WOBURN — Inside the Groton home where Bertha Mae Parker worked as a caretaker, an elderly couple and their daughter had been bludgeoned with a baseball bat. From upstairs, the 68-year-old tried to escape.
But as Parker fled the Common Street residence on Sept. 8, she was chased down by Orion Krause, who had allegedly killed his mother and grandparents after dining with them in the kitchen, a prosecutor said Wednesday.
“She went out into the driveway trying to get away,’’ Middlesex Assistant District Attorney Thomas Brant said as Krause, 23, was arraigned on four counts of murder. “Orion Krause went out there with that same baseball bat, hitting her in the back of the head and ... knocking her to the ground.’’
Officers found an 8-foot trail of blood next to Parker’s body, which was left in a flower bed, Brant said.
Krause kept his composure as he pleaded not guilty but trembled when the clerk identified his 60-year-old mother, Elizabeth, as one of the four victims.
His father, Alexander, watched the proceedings from the gallery, accompanied by four other family members.

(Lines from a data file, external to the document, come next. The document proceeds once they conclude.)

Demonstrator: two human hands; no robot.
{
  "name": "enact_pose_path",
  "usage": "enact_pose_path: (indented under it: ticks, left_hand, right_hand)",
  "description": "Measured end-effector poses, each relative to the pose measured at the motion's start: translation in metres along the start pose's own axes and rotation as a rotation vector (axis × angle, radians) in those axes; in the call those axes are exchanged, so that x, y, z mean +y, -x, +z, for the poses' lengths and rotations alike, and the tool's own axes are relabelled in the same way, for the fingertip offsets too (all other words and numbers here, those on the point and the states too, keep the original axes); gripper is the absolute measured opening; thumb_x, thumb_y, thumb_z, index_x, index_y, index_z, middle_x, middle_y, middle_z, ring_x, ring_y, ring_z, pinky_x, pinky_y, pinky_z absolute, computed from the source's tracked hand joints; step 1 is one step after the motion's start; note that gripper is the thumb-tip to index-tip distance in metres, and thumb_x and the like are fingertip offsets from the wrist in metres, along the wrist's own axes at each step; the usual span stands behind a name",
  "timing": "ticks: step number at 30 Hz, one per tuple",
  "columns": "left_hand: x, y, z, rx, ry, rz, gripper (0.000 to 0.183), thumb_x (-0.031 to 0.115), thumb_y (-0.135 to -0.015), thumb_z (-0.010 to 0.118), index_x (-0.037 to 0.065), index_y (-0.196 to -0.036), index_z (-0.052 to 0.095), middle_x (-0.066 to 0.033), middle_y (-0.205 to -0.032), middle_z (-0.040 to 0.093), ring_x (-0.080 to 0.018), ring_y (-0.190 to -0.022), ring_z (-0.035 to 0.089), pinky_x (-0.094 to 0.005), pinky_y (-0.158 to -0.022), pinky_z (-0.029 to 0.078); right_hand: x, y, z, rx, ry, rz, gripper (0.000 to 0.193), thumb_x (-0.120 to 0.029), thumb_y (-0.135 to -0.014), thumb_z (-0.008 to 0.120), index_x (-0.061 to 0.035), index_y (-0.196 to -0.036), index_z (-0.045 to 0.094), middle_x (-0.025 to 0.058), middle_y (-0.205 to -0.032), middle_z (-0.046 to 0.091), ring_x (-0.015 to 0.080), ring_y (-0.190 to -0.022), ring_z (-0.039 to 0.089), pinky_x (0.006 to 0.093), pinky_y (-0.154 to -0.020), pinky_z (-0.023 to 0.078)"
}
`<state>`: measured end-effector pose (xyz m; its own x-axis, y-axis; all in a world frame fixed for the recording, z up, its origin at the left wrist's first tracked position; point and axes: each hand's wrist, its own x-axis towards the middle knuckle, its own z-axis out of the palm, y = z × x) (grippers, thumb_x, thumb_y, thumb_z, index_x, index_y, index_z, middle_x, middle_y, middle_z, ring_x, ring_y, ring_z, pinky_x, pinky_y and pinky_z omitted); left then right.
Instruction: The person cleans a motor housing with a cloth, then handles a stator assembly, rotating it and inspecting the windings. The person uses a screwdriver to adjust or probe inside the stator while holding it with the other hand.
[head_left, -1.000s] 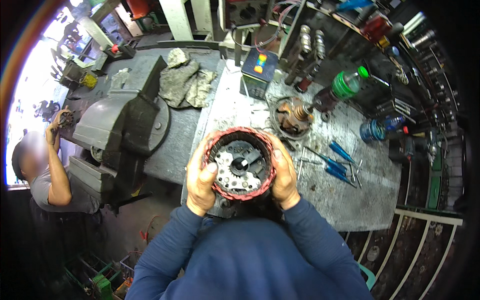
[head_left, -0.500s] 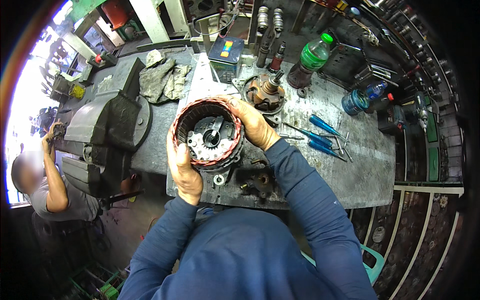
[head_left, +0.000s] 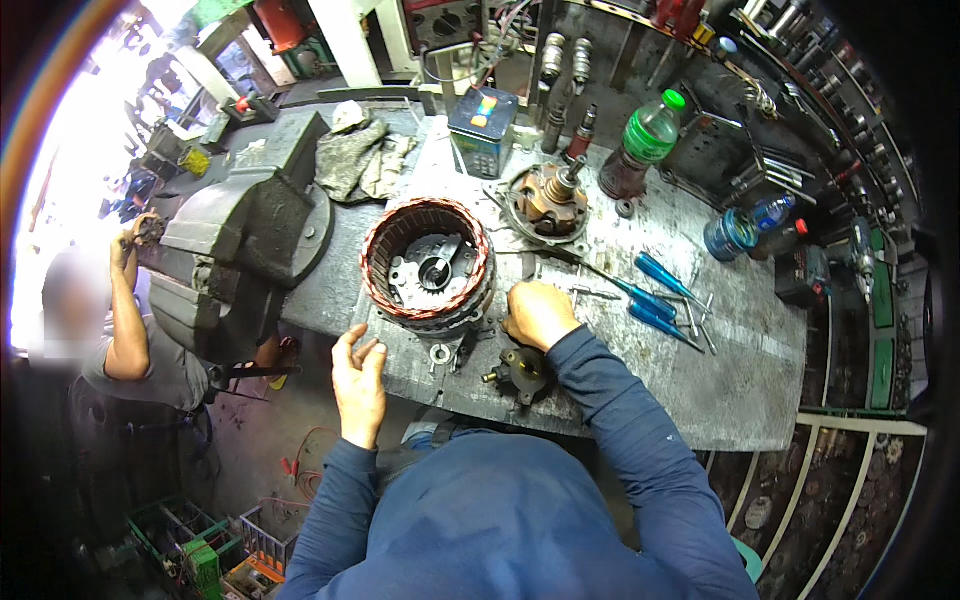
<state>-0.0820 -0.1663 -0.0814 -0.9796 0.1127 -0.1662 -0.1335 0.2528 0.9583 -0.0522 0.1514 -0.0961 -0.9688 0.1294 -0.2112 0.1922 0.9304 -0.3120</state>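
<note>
A round alternator housing with a ring of copper windings sits on the metal workbench. My left hand hovers open at the bench's front edge, just below and left of the housing, holding nothing. Resting on the bench right of the housing is my right hand, fingers curled; whether it grips a small part I cannot tell. A small dark round part lies by my right wrist. A rotor on its end plate stands behind the housing.
A big grey bench vise fills the left end, with a rag behind it. Blue-handled screwdrivers, a green bottle, a blue bottle and a small blue box stand to the right and back. Another person works at left.
Both hands held the copper-wound housing and have set it down on the bench and let go. The left hand drew back to the front edge; the right moved beside it.
</note>
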Motion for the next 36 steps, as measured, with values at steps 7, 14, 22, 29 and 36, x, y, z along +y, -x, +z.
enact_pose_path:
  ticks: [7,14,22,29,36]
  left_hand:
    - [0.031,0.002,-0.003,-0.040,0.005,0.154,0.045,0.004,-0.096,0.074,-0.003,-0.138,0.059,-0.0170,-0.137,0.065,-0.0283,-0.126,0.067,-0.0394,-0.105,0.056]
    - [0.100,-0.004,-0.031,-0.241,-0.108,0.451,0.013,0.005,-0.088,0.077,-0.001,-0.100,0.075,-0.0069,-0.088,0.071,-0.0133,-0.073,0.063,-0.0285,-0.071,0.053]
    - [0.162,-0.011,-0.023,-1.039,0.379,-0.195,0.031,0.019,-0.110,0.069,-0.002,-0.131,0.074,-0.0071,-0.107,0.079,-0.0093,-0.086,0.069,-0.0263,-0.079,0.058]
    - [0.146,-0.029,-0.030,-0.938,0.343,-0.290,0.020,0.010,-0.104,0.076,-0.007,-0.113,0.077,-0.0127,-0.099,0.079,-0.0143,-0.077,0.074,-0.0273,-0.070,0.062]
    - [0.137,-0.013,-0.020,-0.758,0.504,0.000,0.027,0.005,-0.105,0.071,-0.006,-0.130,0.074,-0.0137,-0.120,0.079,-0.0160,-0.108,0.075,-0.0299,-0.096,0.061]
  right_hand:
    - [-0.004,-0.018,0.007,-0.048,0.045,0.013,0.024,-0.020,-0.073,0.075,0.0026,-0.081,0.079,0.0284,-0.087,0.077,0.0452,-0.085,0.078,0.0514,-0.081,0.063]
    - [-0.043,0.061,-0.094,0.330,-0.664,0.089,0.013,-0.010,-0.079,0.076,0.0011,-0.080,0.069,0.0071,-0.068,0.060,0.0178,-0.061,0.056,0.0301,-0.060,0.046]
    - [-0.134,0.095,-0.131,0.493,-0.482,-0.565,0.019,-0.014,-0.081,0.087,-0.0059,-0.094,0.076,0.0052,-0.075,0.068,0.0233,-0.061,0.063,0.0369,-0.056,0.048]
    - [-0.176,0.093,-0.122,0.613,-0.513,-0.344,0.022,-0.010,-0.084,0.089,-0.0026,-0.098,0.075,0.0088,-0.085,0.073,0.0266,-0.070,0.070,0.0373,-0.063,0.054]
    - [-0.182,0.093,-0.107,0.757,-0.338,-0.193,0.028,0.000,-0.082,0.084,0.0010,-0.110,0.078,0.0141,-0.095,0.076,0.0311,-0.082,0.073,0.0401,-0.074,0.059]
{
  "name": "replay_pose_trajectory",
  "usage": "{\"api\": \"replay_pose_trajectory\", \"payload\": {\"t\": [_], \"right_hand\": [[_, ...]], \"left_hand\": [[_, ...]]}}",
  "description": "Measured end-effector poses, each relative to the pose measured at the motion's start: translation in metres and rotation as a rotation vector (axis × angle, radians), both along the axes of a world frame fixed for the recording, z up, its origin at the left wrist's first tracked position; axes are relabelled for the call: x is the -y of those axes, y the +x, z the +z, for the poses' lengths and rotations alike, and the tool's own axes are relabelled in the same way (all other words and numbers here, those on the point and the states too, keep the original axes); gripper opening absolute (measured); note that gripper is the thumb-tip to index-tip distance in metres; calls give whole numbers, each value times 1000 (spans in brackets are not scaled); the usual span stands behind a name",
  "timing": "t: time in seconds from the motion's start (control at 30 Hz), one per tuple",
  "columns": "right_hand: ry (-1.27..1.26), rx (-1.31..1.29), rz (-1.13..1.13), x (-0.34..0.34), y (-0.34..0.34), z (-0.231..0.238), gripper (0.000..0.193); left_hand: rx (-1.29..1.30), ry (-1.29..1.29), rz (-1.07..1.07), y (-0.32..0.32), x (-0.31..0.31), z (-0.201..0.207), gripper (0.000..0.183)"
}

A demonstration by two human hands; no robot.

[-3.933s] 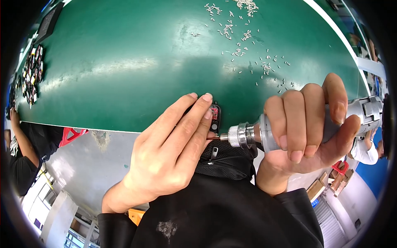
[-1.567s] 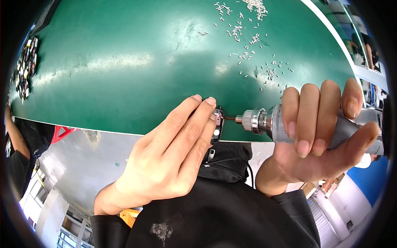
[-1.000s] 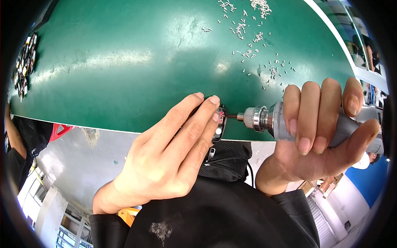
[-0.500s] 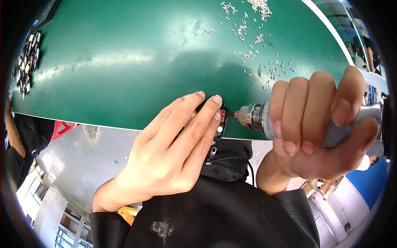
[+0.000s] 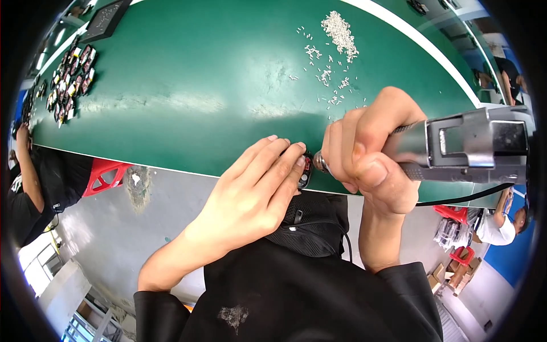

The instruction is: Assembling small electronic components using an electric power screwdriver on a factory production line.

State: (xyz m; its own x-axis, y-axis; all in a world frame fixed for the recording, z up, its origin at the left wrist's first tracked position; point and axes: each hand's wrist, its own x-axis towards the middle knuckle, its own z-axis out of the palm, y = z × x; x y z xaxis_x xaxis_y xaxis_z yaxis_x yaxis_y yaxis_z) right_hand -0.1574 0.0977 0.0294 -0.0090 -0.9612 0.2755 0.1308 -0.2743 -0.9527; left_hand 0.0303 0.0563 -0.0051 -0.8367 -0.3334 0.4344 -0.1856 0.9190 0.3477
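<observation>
My left hand (image 5: 248, 191) lies over a small black-cased device (image 5: 304, 181) at the table's near edge, its fingers closed on it and covering most of it. Red and white parts show at the device's exposed right end. With fingers wrapped round it, my right hand (image 5: 373, 157) grips a grey electric screwdriver (image 5: 456, 145) to the right of the device. The tool's metal nose points at the device's right end. Its bit cannot be made out, so contact is uncertain.
Loose screws (image 5: 341, 35) lie piled and scattered across the green table (image 5: 188, 74). Several similar black devices (image 5: 71, 82) cluster at the left, near a dark tray (image 5: 105, 20). A black cord (image 5: 461, 199) trails from the screwdriver. Other people sit at far left and far right.
The view has shifted, showing more of the table. My right hand and the screwdriver have turned, its back end now facing me more; the raised forefinger has curled in. My left hand stays on the device.
</observation>
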Motion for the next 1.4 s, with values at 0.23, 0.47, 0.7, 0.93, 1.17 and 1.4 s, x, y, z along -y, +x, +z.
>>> {"api": "replay_pose_trajectory", "payload": {"t": [0.23,0.47,0.7,0.93,1.17,1.4], "right_hand": [[-305,306,426,21,-5,-3,22],[-267,655,132,-47,-33,-11,19],[4,790,-160,-55,-21,-36,12],[-11,913,-170,-58,-24,-50,8],[43,1033,-135,-59,-28,-51,7],[59,1016,-116,-61,-28,-50,10]], "left_hand": [[2,42,-83,19,17,-8,39],[150,-157,795,93,99,-6,37],[190,-238,750,67,120,10,53],[76,-1,205,-47,68,8,35],[109,-108,126,-60,75,-1,26],[151,-286,-29,-59,85,6,27]]}}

He nodded to his son when he appeared in the prisoner’s dock and pressed his hands together as the indictment for his wife’s murder was read aloud.
Alexander Krause, who has attended other court hearings for his son, declined to speak with reporters after the arraignment, held in Middlesex Superior Court. Orion Krause’s lawyer, Edward Wayland, said he would likely pursue an insanity defense.
“I would say it was mental illness that caused this to happen and only mental illness,’’ he said.
Krause, a jazz drummer who grew up in Maine and graduated last year from Oberlin College and Conservatory in Ohio, is being held without bail at Bridgewater State Hospital, a psychiatric facility run by the state prison system. He has been found competent to stand trial.
Wayland declined to say what Krause is being treated for, saying he couldn’t recall the precise diagnosis made by doctors. Krause is due back in court next month.
Elizabeth Krause, of Rockport, Maine, and her parents F. Danby Lackey III, 89, and Elizabeth Lackey, 85; suffered massive head wounds in the attack, Brant said. The grandparents were sitting in reclining chairs they were mostly confined to because of their health, he said.
Their daughter was found in a chair near an island in the kitchen.
“The wounds I would describe mildly as horrific,’’ he said.
Before the attacks, Krause twice told a former professor at Oberlin that he intended to kill his mother, a threat Maine authorities relayed to Groton police on the day of the murders, the Globe has reported. However, Groton officers didn’t receive the information until after the slayings.
They were summoned to Common Street around 6 p.m. that day after a neighbor alerted police that Krause was at his home, naked and splattered with blood. Krause kept saying he had “murdered four people,’’ the neighbor told police.
The day before the killings, Orion Krause had driven away from his house in Rockport, Maine, without telling anyone. His departure made his mother worry that he might commit suicide.
The next morning, Orion Krause called his mother and said he was in the Boston area and needed a ride home, authorities say. Elizabeth Krause drove to Massachusetts to pick him up, and on the way back to Maine, they stopped at her parents’ house in Groton.
Orion Krause faces a maximum of four life sentences without the possibility of parole if convicted of first-degree murder for each death.